Instructions to follow ->
What this exercise requires is a verbatim reproduction of the data below.

===== Listed entries =====

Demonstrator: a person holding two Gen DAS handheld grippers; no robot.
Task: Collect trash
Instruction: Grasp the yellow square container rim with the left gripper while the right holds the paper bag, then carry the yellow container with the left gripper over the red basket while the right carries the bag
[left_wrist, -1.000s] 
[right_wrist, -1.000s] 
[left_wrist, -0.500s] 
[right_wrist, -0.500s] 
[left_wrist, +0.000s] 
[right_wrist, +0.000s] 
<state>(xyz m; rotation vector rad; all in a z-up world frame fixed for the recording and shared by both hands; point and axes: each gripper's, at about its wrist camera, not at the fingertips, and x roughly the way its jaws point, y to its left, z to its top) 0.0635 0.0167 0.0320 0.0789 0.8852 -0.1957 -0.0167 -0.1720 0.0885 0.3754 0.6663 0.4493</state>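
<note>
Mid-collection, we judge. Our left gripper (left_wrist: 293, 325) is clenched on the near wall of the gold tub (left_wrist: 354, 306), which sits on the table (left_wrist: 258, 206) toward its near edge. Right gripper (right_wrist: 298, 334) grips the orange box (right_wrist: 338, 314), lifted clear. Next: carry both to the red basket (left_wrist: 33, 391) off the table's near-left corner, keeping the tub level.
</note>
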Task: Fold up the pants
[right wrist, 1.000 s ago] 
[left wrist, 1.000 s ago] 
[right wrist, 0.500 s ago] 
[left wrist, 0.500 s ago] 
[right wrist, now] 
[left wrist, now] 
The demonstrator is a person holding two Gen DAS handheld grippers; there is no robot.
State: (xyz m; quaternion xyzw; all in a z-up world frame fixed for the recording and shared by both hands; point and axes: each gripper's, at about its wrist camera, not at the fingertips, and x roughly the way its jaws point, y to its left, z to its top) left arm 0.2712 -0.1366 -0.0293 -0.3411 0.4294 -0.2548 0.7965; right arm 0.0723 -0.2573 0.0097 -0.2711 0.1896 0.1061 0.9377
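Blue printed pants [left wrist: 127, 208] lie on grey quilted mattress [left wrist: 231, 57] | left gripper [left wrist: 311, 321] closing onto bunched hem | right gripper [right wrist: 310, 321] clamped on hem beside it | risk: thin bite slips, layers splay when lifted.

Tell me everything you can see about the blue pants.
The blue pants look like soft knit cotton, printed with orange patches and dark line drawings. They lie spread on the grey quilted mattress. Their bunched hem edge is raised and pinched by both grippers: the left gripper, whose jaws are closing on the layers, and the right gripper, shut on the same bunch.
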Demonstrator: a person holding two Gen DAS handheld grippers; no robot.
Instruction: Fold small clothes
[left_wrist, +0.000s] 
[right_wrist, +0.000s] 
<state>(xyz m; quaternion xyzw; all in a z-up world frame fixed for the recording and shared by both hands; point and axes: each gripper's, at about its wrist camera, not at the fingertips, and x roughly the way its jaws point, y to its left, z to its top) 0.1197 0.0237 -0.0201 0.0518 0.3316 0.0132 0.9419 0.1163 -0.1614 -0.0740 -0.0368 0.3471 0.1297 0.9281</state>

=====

Result ->
Demonstrator: a person holding two Gen DAS handheld grippers; no robot.
Task: Collect trash
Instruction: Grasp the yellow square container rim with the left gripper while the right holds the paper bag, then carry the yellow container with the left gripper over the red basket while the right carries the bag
[left_wrist, -1.000s] 
[right_wrist, -1.000s] 
[left_wrist, -0.500s] 
[right_wrist, -0.500s] 
[left_wrist, +0.000s] 
[right_wrist, +0.000s] 
<state>(xyz m; rotation vector rad; all in a z-up world frame fixed for the recording and shared by both hands; point and axes: each gripper's, at about its wrist camera, not at the fingertips, and x roughly the way its jaws point, y to its left, z to its top) 0.0635 0.0167 0.0320 0.0789 0.8852 -0.1957 -0.0167 -0.1720 0.0885 0.3754 0.6663 0.4493</state>
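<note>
Mid-collection, we judge. Our left gripper (left_wrist: 293, 325) is clenched on the near wall of the gold tub (left_wrist: 354, 306), which sits on the table (left_wrist: 258, 206) toward its near edge. Right gripper (right_wrist: 298, 334) grips the orange box (right_wrist: 338, 314), lifted clear. Next: carry both to the red basket (left_wrist: 33, 391) off the table's near-left corner, keeping the tub level.
</note>
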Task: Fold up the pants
[right wrist, 1.000 s ago] 
[left wrist, 1.000 s ago] 
[right wrist, 0.500 s ago] 
[left wrist, 0.500 s ago] 
[right wrist, now] 
[left wrist, now] 
The demonstrator is a person holding two Gen DAS handheld grippers; there is no robot.
State: (xyz m; quaternion xyzw; all in a z-up world frame fixed for the recording and shared by both hands; point and axes: each gripper's, at about its wrist camera, not at the fingertips, and x roughly the way its jaws point, y to its left, z to its top) left arm 0.2712 -0.1366 -0.0293 -0.3411 0.4294 -0.2548 0.7965; right arm 0.0723 -0.2573 0.0097 -0.2711 0.1896 0.1061 0.9377
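Blue printed pants [left wrist: 127, 208] lie on grey quilted mattress [left wrist: 231, 57] | left gripper [left wrist: 311, 321] closing onto bunched hem | right gripper [right wrist: 310, 321] clamped on hem beside it | risk: thin bite slips, layers splay when lifted.

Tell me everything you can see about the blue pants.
The blue pants look like soft knit cotton, printed with orange patches and dark line drawings. They lie spread on the grey quilted mattress. Their bunched hem edge is raised and pinched by both grippers: the left gripper, whose jaws are closing on the layers, and the right gripper, shut on the same bunch.
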Demonstrator: a person holding two Gen DAS handheld grippers; no robot.
Instruction: Fold small clothes
[left_wrist, +0.000s] 
[right_wrist, +0.000s] 
<state>(xyz m; quaternion xyzw; all in a z-up world frame fixed for the recording and shared by both hands; point and axes: each gripper's, at about its wrist camera, not at the fingertips, and x roughly the way its jaws point, y to its left, z to its top) 0.1197 0.0237 -0.0201 0.0518 0.3316 0.0132 0.9419 0.1163 -0.1614 -0.0740 -0.0368 0.3471 0.1297 0.9281</state>

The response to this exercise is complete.